Exercise requirements = As the answer, give exactly the lines of the records below from the one with "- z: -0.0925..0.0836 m" through the one with "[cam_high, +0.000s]", ends included and pictures left out.

::: Listed records

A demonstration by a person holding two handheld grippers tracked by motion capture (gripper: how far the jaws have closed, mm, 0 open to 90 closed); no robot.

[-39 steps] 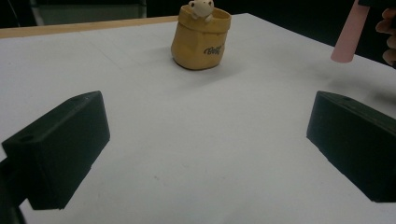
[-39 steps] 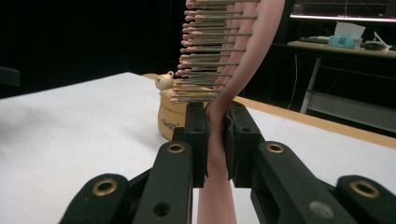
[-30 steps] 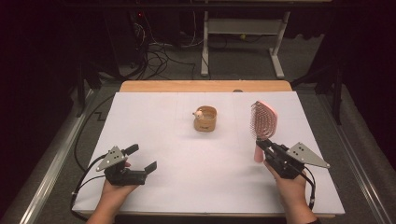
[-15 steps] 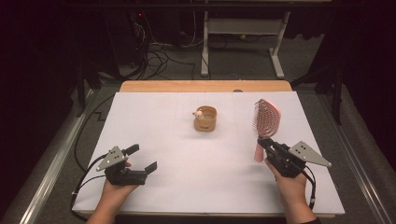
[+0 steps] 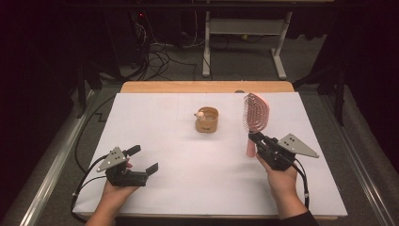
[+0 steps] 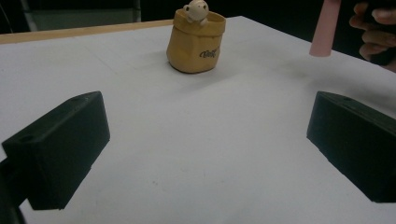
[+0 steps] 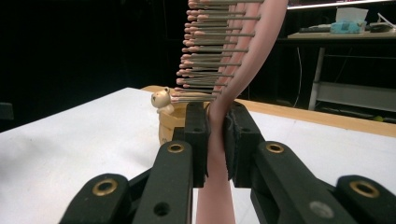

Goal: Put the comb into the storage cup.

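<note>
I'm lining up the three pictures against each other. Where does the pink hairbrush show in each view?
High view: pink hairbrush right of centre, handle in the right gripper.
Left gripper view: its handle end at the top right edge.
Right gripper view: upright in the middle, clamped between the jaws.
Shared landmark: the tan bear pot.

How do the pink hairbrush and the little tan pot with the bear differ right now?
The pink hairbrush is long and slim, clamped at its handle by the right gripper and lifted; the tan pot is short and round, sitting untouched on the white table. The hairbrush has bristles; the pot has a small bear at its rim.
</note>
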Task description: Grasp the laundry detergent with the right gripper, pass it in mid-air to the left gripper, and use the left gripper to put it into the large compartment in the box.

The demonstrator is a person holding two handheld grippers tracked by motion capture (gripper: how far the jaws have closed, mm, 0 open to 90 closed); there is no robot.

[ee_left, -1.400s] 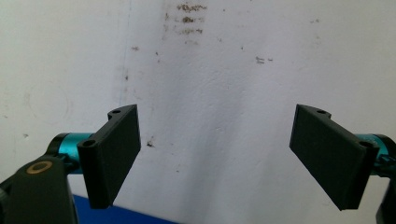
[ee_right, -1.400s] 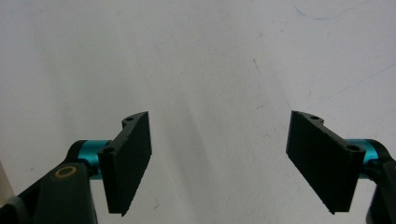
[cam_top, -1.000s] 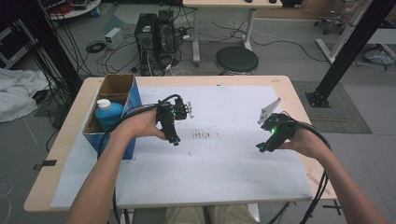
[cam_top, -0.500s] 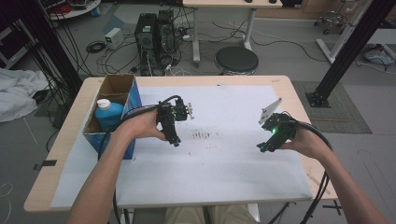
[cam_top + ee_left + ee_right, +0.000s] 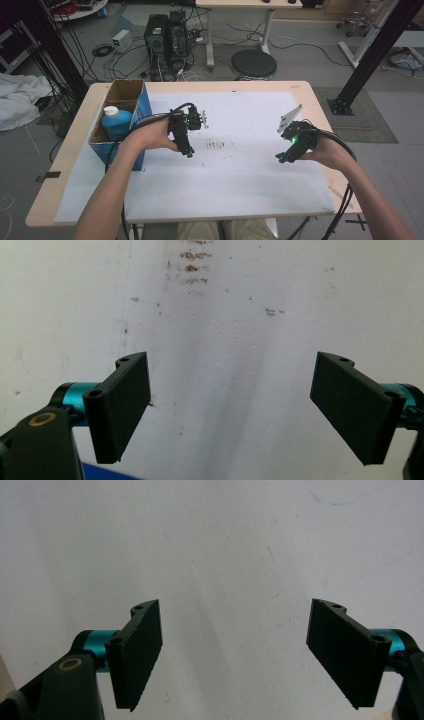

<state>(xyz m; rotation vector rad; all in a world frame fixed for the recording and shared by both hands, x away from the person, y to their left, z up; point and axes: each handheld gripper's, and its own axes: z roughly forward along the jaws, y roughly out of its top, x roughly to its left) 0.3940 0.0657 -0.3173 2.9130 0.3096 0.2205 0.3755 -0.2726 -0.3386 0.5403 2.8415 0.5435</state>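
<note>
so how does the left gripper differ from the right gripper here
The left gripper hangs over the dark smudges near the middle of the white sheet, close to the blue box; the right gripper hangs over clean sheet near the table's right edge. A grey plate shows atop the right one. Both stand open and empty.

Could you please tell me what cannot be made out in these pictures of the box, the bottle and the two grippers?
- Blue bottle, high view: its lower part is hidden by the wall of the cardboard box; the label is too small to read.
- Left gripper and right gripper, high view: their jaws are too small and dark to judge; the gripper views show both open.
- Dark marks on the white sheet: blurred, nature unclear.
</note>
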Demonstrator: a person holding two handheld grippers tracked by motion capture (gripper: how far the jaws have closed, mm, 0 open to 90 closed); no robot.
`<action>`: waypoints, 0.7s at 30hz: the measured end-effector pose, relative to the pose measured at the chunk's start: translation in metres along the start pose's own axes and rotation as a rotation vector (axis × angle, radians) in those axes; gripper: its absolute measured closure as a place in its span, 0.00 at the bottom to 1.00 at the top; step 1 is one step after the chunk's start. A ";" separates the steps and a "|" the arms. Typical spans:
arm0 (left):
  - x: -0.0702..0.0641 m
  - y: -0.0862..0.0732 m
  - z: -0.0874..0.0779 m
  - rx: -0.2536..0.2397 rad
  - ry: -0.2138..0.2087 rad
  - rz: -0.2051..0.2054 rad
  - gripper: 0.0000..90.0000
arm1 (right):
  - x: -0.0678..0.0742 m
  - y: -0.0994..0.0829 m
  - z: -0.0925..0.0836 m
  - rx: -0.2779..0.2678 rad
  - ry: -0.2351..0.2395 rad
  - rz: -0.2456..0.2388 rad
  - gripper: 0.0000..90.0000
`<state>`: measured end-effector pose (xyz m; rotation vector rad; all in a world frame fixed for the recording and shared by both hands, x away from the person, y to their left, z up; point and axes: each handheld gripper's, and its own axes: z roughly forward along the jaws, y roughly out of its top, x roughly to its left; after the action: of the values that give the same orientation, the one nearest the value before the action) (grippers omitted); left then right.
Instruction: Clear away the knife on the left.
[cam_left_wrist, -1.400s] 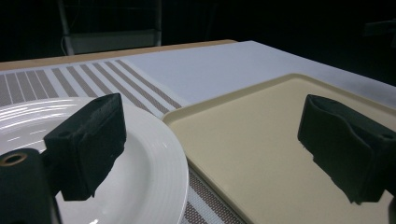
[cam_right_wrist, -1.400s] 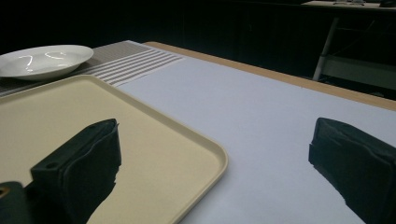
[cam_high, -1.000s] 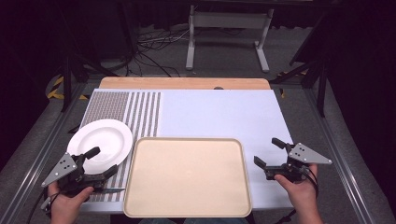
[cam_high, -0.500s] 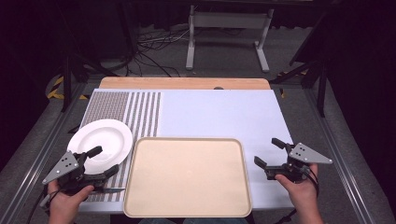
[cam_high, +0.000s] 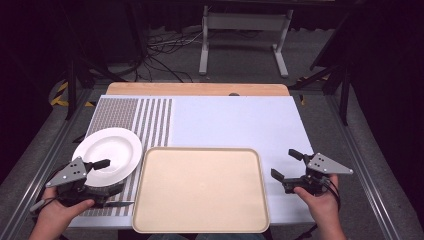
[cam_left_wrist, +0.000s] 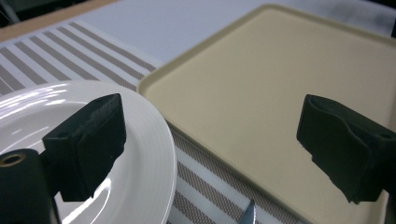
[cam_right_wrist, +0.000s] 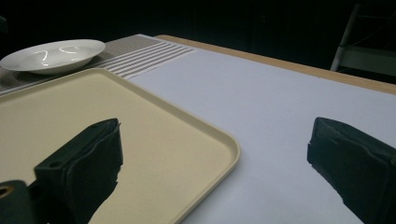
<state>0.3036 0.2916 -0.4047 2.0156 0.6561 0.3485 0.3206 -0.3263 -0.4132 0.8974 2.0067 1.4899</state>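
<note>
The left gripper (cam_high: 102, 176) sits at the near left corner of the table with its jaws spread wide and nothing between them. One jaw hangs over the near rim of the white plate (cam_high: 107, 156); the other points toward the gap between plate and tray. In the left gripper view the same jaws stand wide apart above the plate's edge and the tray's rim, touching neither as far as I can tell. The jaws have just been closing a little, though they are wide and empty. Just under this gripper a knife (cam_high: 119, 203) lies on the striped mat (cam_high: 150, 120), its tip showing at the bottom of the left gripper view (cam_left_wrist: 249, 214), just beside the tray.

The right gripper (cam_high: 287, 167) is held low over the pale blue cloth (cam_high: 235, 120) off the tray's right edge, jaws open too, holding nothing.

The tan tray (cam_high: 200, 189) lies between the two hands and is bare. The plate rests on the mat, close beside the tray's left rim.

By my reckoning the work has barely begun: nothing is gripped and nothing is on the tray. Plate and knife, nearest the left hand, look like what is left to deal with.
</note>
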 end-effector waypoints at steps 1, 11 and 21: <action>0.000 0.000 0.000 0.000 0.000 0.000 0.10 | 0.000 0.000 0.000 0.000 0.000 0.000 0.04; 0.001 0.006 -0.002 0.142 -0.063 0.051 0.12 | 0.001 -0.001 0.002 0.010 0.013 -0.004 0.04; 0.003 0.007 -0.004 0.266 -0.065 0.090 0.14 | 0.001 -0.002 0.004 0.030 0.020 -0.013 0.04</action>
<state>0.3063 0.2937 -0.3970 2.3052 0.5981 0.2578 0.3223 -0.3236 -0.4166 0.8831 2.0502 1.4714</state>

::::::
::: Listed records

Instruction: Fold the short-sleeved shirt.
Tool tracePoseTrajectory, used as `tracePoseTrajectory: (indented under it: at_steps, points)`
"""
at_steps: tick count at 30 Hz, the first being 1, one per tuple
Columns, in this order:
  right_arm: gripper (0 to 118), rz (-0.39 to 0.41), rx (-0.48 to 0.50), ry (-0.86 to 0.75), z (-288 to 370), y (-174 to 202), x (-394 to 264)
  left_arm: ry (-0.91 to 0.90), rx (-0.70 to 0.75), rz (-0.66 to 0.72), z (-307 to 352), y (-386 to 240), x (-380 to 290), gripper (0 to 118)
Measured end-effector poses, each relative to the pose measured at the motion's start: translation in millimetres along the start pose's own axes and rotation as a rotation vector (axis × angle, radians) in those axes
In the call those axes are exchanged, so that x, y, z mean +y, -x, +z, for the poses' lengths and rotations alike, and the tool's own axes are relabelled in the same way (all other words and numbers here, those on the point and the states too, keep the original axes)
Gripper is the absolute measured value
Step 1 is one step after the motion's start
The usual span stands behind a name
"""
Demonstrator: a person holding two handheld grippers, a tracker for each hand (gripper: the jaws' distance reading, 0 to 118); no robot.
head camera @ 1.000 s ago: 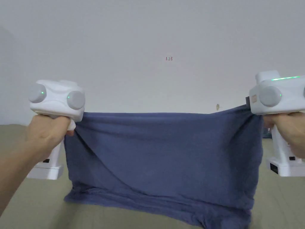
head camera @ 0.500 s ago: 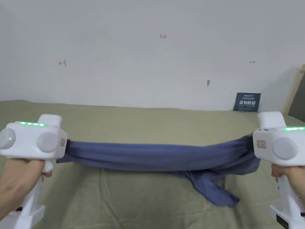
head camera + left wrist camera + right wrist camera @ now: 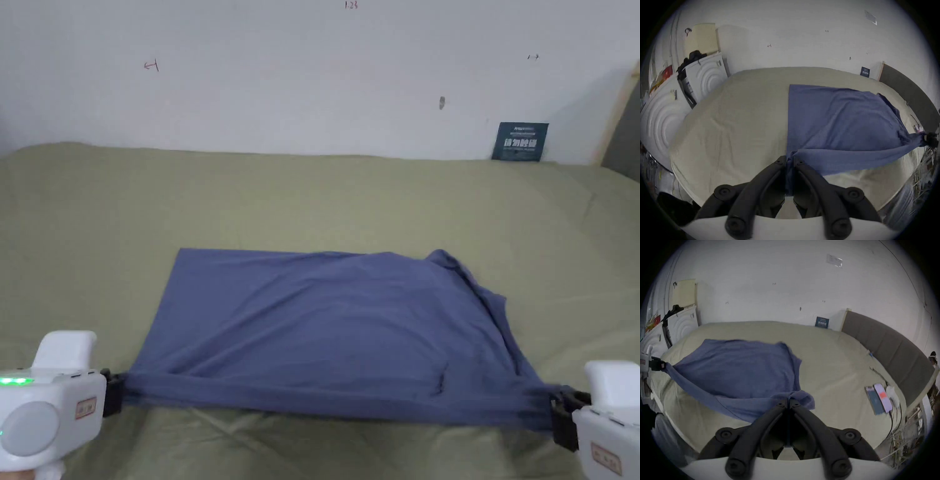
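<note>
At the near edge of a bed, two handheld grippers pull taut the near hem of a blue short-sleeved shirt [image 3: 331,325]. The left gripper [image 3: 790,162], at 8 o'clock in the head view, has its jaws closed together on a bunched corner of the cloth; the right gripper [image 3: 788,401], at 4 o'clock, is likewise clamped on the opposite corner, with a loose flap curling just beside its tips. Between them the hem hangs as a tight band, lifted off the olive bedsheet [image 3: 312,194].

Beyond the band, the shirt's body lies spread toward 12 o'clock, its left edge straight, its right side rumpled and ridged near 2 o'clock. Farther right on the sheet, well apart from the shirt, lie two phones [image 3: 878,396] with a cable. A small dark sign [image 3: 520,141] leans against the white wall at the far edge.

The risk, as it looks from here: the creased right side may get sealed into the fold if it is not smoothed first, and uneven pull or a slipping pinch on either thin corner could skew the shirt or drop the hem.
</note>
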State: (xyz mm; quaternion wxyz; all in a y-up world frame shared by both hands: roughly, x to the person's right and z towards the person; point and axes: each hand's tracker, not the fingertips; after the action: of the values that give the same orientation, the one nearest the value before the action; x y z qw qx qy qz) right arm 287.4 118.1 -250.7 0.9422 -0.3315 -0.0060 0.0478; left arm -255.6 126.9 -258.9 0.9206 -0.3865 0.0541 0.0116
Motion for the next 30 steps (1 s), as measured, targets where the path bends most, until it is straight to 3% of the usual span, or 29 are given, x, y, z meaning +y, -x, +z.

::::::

Task answer =
  - z: -0.0925..0.0836 m
  - rx: -0.2779..0.2678 rad
  - ry: -0.2351..0.2395 rad
  - rz: -0.2456..0.2388 rad
  - gripper: 0.0000..90.0000
`<state>`: measured end-effector pose (xyz m; rotation vector rad; all in a world frame fixed for the recording and shared by both hands, x away from the person, y to their left, z up; point and axes: each handheld gripper's, and its own axes: z roughly forward along the jaws, y roughly out of its top, x roughly to its left; after the action: of the values that give the same orientation, the one nearest the value before the action) (grippers omitted); left then right.
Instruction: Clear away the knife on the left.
[cam_left_wrist, -1.400s] 
[cam_right_wrist, -1.400s] 
[cam_high, -1.000s] 
[cam_high, -0.500s] 
[cam_high, +0.000s] 

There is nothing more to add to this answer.